### Exercise aim
Which lines run from the one containing "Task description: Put" through the end of the material? Reproduce them exactly.

### Dataset excerpt
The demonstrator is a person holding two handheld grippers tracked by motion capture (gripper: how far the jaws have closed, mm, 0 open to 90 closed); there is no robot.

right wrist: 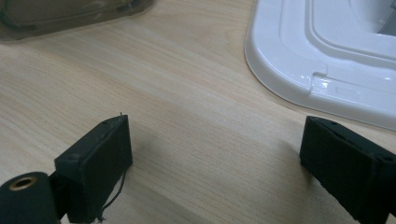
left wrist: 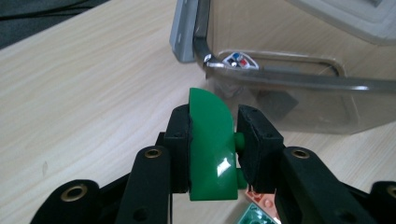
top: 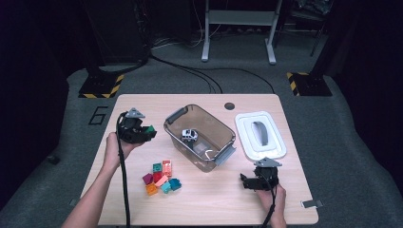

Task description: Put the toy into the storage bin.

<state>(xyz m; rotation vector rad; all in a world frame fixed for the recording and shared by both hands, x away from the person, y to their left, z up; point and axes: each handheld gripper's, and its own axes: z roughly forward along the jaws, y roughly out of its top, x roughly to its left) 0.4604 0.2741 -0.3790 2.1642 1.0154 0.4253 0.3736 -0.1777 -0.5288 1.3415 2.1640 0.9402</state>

### Output for this task
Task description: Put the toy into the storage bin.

<state>(xyz m; rotation vector rad; all in a world frame fixed for the recording and shared by both hands, x away from the person, y to their left, z up; point and axes: each handheld gripper's, and its own axes: z roughly forward along the jaws, y roughly out of its top, x roughly to its left) 0.4604 0.2741 -0.3790 2.1642 1.0154 0.4253 0.3736 -0.1777 -0.5288 1.3415 2.1640 0.9402</state>

Now the answer is complete.